= DIRECTIONS =
Consider the records below. How many of their lines include the word "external"? State the number and nothing else.

= RECORDS FOR PROCESSING =
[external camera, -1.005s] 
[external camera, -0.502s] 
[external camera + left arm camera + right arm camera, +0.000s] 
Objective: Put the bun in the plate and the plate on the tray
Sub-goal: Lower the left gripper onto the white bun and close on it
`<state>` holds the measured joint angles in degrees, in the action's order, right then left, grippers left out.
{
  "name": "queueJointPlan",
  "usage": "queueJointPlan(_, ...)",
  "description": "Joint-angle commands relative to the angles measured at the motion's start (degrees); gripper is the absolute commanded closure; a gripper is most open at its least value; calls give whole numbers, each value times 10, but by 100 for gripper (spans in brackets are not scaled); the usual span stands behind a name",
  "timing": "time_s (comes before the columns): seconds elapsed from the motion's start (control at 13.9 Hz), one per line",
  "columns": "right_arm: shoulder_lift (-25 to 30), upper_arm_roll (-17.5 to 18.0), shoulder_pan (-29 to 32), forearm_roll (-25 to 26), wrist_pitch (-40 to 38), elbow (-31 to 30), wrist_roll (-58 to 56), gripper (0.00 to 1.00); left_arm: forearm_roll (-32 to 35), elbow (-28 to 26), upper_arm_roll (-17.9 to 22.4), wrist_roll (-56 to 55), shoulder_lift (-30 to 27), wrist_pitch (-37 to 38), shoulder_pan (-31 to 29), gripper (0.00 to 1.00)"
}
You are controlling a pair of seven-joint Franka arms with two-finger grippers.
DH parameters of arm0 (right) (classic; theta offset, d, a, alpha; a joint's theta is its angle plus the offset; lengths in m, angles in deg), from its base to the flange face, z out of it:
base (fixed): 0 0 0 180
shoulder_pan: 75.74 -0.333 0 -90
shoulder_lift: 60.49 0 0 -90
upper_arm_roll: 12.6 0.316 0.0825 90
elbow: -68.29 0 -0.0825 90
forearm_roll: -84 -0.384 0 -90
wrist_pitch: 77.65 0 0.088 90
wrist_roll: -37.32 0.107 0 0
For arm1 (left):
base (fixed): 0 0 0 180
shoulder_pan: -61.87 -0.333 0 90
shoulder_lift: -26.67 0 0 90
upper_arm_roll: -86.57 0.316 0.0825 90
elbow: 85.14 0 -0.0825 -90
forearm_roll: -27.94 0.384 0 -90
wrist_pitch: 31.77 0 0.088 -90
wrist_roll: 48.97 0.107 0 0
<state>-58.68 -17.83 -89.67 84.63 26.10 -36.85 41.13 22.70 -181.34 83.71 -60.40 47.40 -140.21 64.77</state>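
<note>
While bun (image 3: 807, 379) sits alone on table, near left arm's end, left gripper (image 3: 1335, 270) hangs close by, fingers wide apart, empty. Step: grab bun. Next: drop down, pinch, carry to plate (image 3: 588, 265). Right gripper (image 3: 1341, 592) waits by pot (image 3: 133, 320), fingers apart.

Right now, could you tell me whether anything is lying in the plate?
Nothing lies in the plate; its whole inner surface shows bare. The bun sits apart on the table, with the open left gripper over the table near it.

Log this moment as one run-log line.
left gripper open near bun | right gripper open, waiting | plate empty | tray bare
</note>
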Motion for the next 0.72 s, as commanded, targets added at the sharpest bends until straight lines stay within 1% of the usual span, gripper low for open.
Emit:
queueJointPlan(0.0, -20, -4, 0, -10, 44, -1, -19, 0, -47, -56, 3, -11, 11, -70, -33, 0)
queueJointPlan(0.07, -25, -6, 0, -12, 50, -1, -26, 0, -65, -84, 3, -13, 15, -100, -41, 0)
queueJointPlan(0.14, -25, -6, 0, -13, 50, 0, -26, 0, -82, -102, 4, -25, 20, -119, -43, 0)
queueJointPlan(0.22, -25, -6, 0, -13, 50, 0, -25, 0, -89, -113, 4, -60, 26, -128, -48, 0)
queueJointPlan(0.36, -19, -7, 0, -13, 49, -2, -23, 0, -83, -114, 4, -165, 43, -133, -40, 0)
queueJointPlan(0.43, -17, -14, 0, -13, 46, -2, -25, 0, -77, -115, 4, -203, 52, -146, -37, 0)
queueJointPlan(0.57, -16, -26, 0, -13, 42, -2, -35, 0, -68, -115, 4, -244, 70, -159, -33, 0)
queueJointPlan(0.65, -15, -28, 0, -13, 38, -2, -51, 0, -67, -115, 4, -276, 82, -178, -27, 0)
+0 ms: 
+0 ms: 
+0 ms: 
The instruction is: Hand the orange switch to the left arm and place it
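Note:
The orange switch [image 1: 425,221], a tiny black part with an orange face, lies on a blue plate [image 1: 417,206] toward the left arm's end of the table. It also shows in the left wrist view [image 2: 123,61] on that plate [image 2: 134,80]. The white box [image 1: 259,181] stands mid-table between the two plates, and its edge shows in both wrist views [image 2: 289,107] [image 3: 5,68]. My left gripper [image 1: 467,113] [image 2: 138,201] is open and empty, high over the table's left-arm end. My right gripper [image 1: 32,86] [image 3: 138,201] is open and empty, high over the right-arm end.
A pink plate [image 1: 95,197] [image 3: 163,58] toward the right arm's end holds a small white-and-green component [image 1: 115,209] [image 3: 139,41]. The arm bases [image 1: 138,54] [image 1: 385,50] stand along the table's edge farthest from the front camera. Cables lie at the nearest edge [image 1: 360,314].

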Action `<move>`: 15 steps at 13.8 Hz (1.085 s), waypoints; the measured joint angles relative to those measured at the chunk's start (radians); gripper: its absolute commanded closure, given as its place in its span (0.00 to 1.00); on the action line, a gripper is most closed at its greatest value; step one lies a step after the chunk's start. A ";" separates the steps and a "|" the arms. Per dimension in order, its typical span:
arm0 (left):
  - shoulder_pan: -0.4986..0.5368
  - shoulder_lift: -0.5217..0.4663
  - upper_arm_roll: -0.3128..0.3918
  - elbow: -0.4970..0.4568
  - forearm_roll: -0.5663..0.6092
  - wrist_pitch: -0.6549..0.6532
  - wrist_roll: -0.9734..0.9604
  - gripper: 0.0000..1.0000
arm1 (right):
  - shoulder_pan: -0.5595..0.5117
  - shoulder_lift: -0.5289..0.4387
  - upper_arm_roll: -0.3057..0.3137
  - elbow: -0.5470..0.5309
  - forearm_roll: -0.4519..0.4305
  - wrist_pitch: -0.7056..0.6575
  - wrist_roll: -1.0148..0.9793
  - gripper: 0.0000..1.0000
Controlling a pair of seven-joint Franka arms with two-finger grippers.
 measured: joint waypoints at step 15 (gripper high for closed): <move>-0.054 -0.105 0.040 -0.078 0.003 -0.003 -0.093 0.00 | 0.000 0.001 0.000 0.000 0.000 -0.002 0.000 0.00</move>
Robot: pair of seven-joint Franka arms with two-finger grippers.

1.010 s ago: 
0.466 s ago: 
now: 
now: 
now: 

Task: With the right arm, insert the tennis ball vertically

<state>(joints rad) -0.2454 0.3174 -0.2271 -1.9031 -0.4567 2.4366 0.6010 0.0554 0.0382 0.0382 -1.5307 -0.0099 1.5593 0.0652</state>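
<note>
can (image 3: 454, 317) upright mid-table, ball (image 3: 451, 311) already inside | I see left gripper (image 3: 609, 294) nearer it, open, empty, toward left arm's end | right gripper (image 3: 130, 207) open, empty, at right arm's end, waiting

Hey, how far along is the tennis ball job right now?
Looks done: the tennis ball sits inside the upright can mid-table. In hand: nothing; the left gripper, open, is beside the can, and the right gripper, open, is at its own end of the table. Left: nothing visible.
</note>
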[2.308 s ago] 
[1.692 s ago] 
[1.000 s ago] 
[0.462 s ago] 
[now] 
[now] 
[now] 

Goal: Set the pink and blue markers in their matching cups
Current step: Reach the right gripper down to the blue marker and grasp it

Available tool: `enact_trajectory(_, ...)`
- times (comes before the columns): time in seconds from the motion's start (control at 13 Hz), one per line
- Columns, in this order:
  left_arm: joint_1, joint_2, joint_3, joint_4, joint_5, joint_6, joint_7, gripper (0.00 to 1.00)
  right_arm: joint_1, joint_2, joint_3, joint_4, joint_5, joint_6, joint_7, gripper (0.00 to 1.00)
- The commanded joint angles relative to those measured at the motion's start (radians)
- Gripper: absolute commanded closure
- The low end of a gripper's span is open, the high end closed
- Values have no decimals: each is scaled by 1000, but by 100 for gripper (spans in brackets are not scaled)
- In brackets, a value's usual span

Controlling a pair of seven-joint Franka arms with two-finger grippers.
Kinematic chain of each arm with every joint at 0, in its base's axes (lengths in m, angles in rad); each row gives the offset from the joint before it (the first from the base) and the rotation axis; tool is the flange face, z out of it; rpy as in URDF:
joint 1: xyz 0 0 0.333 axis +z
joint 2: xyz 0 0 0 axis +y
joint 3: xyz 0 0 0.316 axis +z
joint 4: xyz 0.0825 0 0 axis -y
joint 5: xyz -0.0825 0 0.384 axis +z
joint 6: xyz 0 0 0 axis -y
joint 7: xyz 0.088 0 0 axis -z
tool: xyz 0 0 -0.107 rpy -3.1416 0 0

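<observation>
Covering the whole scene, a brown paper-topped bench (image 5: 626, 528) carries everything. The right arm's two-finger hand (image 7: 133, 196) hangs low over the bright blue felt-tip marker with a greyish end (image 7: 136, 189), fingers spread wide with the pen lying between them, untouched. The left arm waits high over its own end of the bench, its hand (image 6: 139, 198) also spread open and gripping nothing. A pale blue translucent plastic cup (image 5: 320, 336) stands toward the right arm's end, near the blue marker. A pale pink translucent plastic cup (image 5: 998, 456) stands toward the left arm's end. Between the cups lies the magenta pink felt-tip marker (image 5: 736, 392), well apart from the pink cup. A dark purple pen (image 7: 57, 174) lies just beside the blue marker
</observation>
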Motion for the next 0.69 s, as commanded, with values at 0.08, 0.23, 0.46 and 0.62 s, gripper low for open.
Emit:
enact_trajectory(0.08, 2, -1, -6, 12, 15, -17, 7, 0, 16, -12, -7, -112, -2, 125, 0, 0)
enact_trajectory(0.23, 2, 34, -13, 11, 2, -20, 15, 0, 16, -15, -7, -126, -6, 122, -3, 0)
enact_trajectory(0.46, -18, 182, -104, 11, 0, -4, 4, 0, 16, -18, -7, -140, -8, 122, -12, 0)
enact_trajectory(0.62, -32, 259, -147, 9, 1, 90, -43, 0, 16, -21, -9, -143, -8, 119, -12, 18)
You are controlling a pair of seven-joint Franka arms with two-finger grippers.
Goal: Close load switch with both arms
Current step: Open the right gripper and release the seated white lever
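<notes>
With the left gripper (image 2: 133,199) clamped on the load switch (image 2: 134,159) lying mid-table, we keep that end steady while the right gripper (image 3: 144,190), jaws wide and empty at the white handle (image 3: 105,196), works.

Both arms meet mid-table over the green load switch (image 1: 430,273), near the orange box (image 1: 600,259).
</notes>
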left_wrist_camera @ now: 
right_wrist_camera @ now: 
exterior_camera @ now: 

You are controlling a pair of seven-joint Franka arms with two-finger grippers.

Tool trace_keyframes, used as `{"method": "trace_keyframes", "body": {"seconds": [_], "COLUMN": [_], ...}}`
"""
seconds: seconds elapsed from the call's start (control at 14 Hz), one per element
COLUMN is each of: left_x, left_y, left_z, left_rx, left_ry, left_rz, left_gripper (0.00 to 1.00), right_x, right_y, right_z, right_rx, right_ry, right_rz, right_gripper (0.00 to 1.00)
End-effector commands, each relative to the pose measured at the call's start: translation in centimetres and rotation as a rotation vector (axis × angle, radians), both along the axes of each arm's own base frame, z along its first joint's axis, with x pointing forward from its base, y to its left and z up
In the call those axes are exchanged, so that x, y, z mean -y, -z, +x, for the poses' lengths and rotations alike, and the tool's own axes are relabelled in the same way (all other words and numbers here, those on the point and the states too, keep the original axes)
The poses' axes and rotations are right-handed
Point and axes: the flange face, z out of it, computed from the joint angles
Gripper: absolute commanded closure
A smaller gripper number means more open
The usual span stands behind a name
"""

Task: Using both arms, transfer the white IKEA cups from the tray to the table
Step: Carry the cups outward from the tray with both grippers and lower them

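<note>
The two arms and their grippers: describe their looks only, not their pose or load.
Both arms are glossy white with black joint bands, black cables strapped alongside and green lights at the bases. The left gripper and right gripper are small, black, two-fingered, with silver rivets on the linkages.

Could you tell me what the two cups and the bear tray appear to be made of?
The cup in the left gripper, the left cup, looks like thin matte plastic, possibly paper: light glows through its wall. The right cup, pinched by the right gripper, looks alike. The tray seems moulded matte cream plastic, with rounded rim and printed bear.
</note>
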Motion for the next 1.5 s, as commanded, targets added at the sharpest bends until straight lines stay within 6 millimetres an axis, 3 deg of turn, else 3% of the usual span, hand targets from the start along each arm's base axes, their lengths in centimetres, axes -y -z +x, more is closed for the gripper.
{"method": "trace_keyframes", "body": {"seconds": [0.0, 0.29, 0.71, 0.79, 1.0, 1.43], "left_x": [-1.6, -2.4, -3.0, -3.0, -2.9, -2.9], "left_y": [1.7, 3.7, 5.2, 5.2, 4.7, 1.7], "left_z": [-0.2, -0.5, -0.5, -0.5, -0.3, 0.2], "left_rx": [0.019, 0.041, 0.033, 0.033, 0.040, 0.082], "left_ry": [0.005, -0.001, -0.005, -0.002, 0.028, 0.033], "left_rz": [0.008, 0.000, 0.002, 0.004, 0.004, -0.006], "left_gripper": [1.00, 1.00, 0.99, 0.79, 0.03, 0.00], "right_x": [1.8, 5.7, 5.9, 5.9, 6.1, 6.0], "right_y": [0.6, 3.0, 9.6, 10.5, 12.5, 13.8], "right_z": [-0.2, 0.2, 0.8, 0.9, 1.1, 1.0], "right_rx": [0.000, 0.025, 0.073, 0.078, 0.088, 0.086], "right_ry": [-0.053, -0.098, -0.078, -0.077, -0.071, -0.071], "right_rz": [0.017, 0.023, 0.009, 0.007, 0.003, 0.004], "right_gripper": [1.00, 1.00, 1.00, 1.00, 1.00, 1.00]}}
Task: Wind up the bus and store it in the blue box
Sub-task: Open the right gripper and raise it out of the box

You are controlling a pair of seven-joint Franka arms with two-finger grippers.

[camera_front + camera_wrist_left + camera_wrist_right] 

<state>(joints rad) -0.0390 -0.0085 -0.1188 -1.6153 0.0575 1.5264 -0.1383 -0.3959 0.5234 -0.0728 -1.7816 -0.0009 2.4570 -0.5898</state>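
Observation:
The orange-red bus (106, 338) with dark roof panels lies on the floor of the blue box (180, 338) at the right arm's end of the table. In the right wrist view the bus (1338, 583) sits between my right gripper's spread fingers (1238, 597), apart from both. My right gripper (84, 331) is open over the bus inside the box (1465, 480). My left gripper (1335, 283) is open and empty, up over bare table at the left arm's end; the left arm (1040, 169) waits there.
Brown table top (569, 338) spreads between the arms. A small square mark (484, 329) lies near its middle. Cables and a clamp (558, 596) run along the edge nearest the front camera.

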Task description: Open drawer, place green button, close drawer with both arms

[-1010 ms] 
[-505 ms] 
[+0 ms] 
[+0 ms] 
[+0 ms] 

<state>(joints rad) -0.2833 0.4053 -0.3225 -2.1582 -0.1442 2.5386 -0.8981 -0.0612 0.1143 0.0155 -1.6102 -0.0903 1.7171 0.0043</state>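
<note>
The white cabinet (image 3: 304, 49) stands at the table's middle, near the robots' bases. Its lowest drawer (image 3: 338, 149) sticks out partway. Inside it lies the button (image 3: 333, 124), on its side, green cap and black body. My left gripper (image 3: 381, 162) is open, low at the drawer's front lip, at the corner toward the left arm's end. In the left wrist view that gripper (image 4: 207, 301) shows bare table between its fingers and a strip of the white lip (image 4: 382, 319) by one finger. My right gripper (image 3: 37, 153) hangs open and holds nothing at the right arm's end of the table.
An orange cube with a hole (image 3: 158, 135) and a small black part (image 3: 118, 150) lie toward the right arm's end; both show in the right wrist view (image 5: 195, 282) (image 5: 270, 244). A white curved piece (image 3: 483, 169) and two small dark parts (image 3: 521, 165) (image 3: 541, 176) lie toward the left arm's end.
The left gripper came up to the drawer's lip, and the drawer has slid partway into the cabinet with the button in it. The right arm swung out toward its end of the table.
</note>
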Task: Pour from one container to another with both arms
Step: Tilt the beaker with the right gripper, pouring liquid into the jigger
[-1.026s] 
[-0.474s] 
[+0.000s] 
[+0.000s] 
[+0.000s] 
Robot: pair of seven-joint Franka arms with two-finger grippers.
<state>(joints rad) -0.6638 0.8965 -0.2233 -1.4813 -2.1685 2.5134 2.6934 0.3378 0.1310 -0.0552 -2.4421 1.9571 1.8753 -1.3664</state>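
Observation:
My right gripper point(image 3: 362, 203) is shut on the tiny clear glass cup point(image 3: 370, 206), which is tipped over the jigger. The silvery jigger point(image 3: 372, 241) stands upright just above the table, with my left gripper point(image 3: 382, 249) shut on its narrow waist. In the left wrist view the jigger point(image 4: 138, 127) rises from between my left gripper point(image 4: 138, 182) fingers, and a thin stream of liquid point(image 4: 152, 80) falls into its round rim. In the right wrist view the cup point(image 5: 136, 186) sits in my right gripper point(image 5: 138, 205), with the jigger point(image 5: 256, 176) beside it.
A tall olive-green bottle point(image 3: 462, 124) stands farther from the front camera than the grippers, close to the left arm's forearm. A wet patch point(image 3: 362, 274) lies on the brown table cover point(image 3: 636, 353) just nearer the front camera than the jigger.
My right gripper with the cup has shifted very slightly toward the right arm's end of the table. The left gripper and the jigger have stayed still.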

= WRITTEN REPLY =
3